Netflix often says that competition from other streaming services is not hurting its own results. At first glance, that may not be easy to believe. The streaming market has exploded with fresh alternatives over the last couple of years. However, if you consider that the addition of several streaming service providers makes it more likely customers will cancel their cable TV or satellite service, Netflix's argument makes more sense. Indeed, according to Nielsen, streaming consists of just 27% of U.S. screen time, while linear TV holds a much larger time slice of 63%.

Netflix's basic membership costs $8.99. Disney's bundle that includes Disney+, Hulu, and ESPN+ can be had for $13.99 per month. Given these low prices, there is room for a household to have multiple streaming subscriptions.

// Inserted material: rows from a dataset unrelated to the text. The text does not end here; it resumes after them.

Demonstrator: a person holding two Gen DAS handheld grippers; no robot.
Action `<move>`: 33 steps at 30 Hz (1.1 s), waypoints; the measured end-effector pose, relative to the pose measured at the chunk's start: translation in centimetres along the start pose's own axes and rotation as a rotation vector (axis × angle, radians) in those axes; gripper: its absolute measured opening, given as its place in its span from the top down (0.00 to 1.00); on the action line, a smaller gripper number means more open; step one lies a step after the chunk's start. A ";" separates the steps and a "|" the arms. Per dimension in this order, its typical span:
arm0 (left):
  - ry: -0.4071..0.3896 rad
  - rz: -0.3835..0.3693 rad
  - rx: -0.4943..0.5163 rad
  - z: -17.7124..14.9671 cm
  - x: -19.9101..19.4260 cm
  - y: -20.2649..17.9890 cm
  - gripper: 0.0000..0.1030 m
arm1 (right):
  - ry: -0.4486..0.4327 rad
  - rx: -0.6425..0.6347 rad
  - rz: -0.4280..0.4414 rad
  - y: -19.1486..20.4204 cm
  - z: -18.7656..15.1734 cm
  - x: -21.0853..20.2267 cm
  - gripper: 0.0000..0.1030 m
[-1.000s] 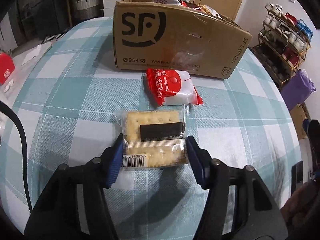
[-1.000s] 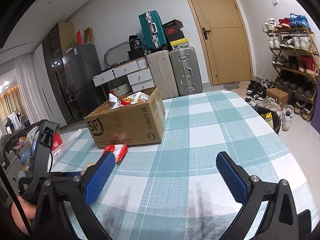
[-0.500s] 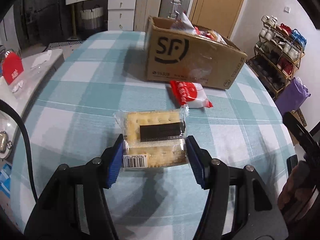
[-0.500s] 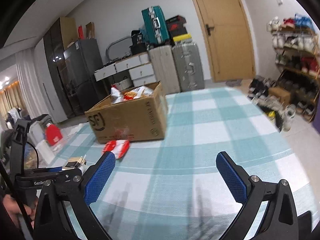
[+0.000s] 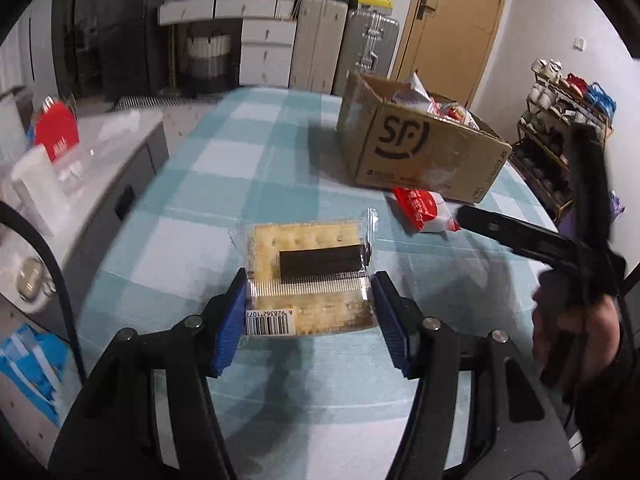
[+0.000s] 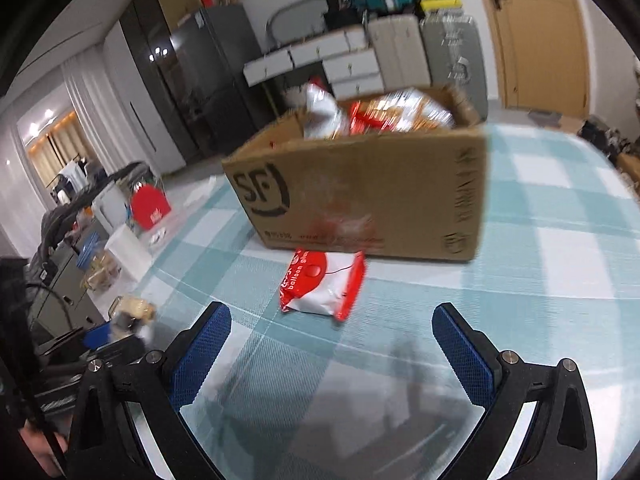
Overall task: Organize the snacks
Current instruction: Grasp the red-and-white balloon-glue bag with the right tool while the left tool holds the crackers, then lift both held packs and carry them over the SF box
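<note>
My left gripper is shut on a clear cracker packet with a black label and a barcode, held above the checked tablecloth. A red and white balloon snack packet lies on the cloth just in front of the SF cardboard box, which holds several snack bags. In the right wrist view my right gripper is open and empty, with the red and white packet a short way ahead of its fingers and the box behind that. The right gripper also shows at the right of the left wrist view.
The table wears a teal and white checked cloth. A side counter with a red card and a white container runs along the left. Suitcases, drawers and a door stand behind; a shoe rack is at the right.
The left gripper has drawn back from the box with the crackers still held. The right gripper has swung left and down toward the red and white packet, which now lies ahead of its fingers.
</note>
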State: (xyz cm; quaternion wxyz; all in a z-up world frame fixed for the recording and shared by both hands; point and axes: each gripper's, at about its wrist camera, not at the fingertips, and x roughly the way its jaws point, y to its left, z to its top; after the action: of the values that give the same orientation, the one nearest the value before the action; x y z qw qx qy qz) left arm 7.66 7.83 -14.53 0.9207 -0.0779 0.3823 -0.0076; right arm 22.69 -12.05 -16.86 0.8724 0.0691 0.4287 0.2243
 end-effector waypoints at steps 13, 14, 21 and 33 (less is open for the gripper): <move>0.019 -0.041 -0.064 -1.6 -1.8 3.7 0.44 | 0.100 -0.039 -0.102 2.5 2.2 6.8 0.00; 0.022 -0.042 -0.065 -1.6 -1.7 3.7 0.44 | 0.105 -0.039 -0.112 2.7 2.2 7.2 0.01; 0.029 -0.043 -0.076 -1.9 -2.0 4.0 0.44 | 0.125 -0.137 -0.209 4.5 2.1 8.5 0.38; 0.020 -0.044 -0.045 -1.6 -3.0 2.6 0.44 | 0.048 -0.057 -0.017 3.3 0.5 2.8 0.52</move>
State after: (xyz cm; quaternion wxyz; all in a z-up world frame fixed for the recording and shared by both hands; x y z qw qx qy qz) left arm 4.24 10.41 -13.90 0.9145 -0.1070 0.3897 -0.0197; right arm 23.45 -7.86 -17.50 0.8653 0.0350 0.4437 0.2305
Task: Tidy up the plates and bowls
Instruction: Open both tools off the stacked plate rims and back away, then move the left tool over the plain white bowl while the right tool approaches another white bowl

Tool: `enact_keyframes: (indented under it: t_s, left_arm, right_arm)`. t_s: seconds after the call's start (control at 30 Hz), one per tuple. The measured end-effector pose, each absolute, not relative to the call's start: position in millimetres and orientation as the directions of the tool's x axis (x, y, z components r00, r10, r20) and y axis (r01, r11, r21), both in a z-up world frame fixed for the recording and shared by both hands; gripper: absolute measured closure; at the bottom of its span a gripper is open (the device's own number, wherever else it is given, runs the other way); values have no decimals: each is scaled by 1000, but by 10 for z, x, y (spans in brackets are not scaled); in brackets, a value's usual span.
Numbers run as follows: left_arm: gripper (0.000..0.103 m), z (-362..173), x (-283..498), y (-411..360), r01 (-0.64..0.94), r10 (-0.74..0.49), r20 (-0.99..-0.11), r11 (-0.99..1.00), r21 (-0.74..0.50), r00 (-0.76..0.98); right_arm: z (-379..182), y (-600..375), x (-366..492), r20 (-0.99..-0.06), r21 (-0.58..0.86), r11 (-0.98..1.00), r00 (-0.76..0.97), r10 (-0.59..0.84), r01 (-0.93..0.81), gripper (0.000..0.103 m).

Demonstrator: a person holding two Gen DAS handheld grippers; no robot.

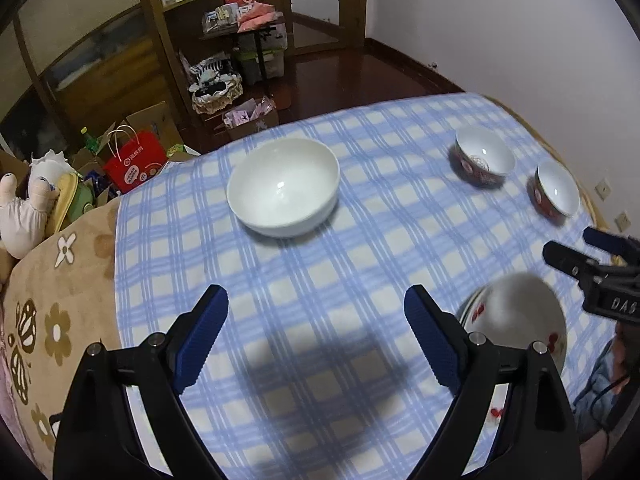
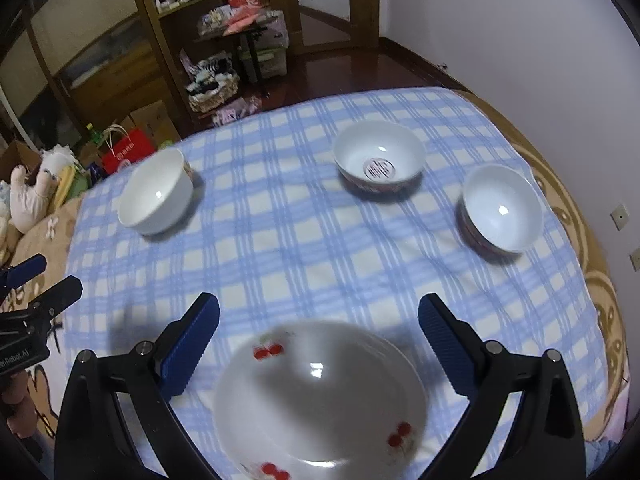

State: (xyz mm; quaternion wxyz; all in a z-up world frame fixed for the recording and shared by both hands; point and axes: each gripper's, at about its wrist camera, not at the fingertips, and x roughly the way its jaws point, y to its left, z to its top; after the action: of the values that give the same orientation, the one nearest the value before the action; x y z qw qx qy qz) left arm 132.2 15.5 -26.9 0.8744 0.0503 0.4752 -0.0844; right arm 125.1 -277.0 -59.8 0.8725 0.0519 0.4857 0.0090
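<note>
A cherry-printed bowl (image 2: 320, 396) rests on the blue checked cloth (image 2: 280, 264), seemingly nested in another cherry-printed dish. My right gripper (image 2: 320, 304) hovers over it, open, pads clear of its rim. In the left wrist view the same bowl (image 1: 516, 320) sits to the right of my left gripper (image 1: 316, 296), which is open over bare cloth. A plain white bowl (image 1: 284, 186) (image 2: 156, 192) stands further back. Two red-patterned bowls (image 2: 380, 160) (image 2: 500, 212) stand at the far right. Each camera catches the other gripper (image 1: 576, 246) (image 2: 46, 278) at its edge.
The cloth covers a bed-like surface with a brown flowered cover (image 1: 52, 312) showing at the left and right edges. Plush toys (image 1: 28, 208) lie at the left. Beyond the far edge, a red bag (image 1: 134, 162), boxes and wooden shelves (image 1: 192, 8) crowd the floor. A white wall (image 1: 520, 32) runs along the right.
</note>
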Motion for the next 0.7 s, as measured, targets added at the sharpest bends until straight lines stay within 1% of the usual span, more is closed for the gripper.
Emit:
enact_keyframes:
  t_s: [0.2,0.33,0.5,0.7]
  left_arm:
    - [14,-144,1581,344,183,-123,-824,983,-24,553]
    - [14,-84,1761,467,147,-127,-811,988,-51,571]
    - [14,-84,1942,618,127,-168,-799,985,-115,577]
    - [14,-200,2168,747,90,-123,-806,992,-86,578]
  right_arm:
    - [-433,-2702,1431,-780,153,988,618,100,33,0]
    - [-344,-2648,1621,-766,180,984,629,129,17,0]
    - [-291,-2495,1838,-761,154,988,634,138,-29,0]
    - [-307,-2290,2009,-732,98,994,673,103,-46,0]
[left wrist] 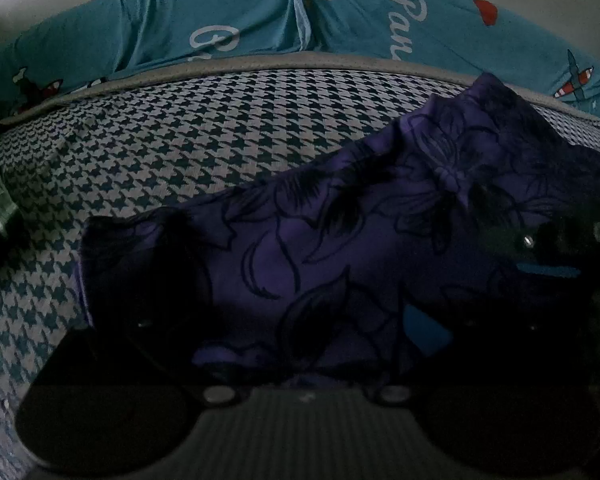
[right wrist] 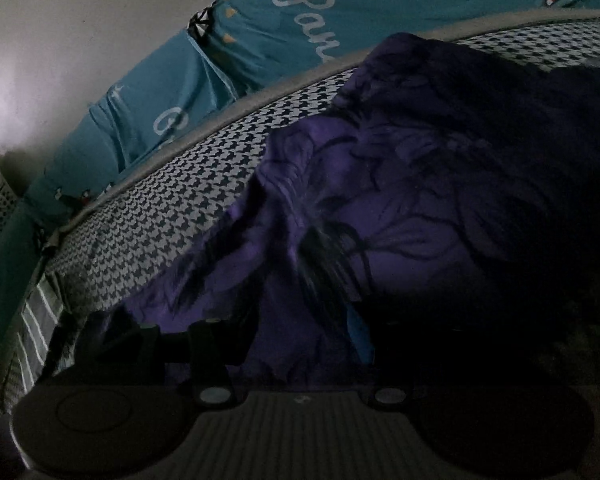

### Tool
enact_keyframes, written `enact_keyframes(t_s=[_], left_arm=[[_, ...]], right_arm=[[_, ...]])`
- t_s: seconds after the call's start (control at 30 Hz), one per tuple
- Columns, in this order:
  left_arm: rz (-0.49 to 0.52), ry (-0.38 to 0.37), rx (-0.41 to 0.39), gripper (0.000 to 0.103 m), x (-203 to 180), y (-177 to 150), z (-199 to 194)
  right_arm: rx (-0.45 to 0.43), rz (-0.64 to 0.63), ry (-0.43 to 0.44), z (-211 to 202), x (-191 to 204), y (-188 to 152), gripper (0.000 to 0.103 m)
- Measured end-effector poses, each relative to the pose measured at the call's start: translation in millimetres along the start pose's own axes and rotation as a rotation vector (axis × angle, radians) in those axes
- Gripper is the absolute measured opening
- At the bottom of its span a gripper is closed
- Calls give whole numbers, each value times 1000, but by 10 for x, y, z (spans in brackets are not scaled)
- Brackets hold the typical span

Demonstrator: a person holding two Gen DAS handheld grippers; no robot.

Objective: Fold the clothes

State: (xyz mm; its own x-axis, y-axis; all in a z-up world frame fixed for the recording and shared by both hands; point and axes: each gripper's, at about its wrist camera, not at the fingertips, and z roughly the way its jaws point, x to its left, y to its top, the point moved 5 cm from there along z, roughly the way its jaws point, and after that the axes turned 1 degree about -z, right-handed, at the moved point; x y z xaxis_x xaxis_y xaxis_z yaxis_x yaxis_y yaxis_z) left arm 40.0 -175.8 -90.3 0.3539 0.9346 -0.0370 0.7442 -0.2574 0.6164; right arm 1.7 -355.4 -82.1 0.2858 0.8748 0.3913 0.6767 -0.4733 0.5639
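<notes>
Lying on the houndstooth mat (left wrist: 160, 140), the purple floral garment (left wrist: 340, 220) stretches diagonally from close under the left gripper (left wrist: 300, 320) toward the mat's far grey border (left wrist: 260, 62). Cloth covers the space between that gripper's 2 fingers; a blue pad (left wrist: 424, 330) shows on the right-side finger, but the frame is too dark to tell whether the jaws clamp it. In the right wrist view the garment (right wrist: 380, 208) bunches directly ahead of the right gripper (right wrist: 300, 340), over the mat (right wrist: 180, 216); cloth hides the fingertips, grip undetermined. Beyond the mat's border lies teal printed bedding (left wrist: 240, 12).
</notes>
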Motion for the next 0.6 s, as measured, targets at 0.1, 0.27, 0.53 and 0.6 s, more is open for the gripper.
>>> enact_keyframes(t_s=[0.1, 0.27, 0.53, 0.6], left_arm=[[3, -1, -1, 103, 2, -6, -5], [7, -3, -6, 103, 11, -21, -14], [8, -7, -16, 103, 26, -61, -40], [8, -7, -18, 103, 29, -71, -47]], right_arm=[[-9, 1, -15, -72, -28, -73, 49], [-26, 13, -23, -179, -65, -179, 49], [-44, -33, -43, -294, -60, -317, 49], [-48, -36, -44, -324, -71, -349, 49]])
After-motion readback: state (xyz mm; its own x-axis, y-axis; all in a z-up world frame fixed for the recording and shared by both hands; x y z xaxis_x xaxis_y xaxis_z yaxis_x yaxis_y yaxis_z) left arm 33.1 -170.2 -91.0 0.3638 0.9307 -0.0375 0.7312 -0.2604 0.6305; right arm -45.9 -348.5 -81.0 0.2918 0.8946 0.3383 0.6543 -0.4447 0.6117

Certainly, Disney's announcement that it will be spending $15 billion on content in 2024, combined with popular media assets like Star Wars and Marvel, will make it a formidable option for consumers. Indeed, of the all-time top 10 grossing films at the box office, seven of them are owned by Disney. Such is the popularity of Disney's assets.

But Netflix is no slouch in the content spending category, either. In 2019, Netflix spent $14.6 billion on content, and $12 billion in 2018. The streaming pioneer has 209 million subscribers and brought in revenue of $7.3 billion in the most recent quarter. This large base of revenue gives Netflix plenty of firepower in the competition. The difference will be that Netflix does not have as high a quality of media assets to build upon.

What this could mean for investors 

In the end, this battle between streaming giants should be great for viewers. More spending on content is likely to result in lots of great films and shows to watch. If that attracts more people to the services, then investors will win also. The goal of these streaming providers should not be to compete against each other. Rather, they should be competing against other entertainment options. There is room for several winners in this rapidly expanding market.

Disney and Netflix would like to siphon attention from Alphabet's YouTube, and even Facebook. Folks only have a limited time they can spend on leisure, and if you are watching videos on YouTube, you're not on Netflix. Similarly, if you're browsing on Facebook, you're not watching Disney+. 

Therefore, investors looking at streaming providers boosting spending on content can think of it as a good thing for the industry as a whole.